## Exercise prompt
Look below for lines that hold the string "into" and copy each one.

···

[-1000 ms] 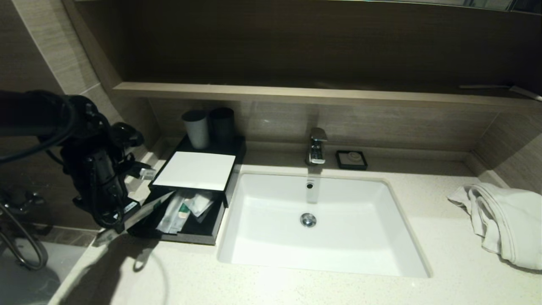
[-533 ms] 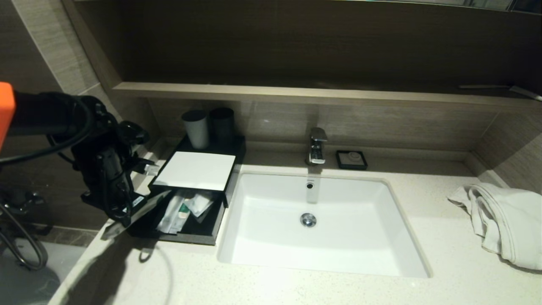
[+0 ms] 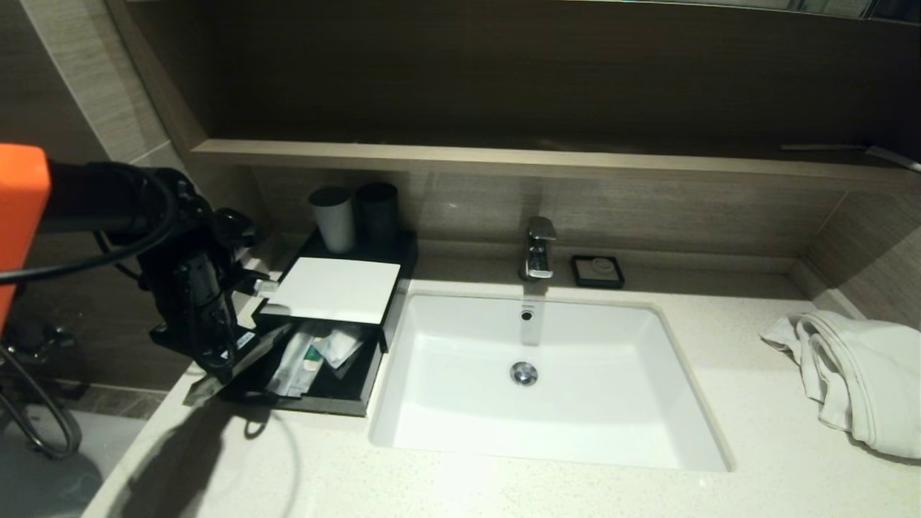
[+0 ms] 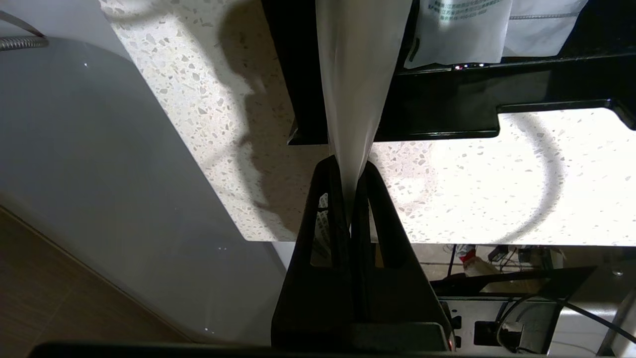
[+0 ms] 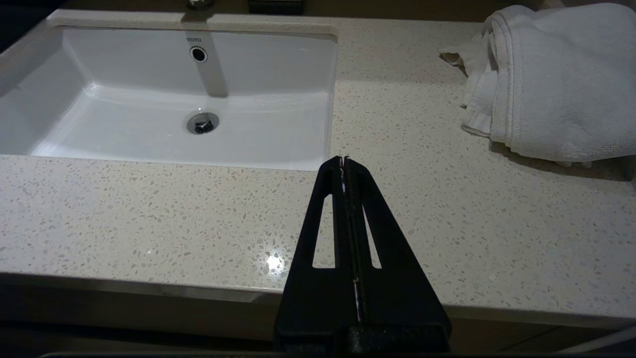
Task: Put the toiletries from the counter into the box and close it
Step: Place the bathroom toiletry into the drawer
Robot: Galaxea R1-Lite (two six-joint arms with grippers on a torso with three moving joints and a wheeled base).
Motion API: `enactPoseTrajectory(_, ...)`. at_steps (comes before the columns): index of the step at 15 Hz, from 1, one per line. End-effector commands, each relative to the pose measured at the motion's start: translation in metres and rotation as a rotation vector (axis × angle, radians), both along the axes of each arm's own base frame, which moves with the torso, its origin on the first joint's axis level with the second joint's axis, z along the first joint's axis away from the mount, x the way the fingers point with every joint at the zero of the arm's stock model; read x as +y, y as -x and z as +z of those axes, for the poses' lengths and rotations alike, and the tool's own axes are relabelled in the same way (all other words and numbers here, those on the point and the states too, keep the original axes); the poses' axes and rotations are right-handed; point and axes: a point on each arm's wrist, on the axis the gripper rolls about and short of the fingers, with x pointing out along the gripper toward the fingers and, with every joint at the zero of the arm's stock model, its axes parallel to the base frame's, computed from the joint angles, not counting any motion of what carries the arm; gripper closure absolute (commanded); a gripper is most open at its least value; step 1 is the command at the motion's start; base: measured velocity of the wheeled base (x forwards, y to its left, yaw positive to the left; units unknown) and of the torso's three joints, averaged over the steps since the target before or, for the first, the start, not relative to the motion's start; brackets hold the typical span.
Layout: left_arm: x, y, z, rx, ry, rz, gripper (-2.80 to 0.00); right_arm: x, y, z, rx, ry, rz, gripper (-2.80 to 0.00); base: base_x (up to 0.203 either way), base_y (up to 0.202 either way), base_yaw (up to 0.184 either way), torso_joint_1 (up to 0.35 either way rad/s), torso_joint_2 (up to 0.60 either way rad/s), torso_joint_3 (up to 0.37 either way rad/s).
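Plastic sachet (image 4: 355, 74): thin, floppy, translucent film, probably weighs next to nothing and bends wherever it's unsupported. It's pinched at one end, so the free end sags toward the open drawer of the box (image 3: 327, 290).
Left tool (image 4: 352, 166): clenched on that sachet's end, hanging just off the drawer's front left corner, above the counter (image 3: 504, 489) edge.
Grip spot: the flat end is fine, but slick film could slip, so a mid-length pinch would likely droop less.
Other toiletries (image 3: 316, 356): already lying in the drawer, taking up the left half.
In the way: drawer's black front wall and the white top panel overhanging the back; cups (image 3: 334, 218) behind, basin (image 3: 547, 388) just beside.
Right tool (image 5: 344, 164): clamped together, holding nothing, parked over the counter near the towel (image 5: 556, 84).
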Motion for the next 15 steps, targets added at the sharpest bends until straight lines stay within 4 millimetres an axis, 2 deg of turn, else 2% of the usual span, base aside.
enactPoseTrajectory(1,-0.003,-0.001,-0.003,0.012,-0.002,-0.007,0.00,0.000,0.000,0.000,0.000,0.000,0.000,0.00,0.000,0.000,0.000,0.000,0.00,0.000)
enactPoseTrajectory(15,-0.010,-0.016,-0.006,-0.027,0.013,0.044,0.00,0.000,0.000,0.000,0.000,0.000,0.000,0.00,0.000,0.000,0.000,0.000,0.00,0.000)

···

## Exercise output
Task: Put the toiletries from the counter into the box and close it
Step: Place the bathroom toiletry into the drawer

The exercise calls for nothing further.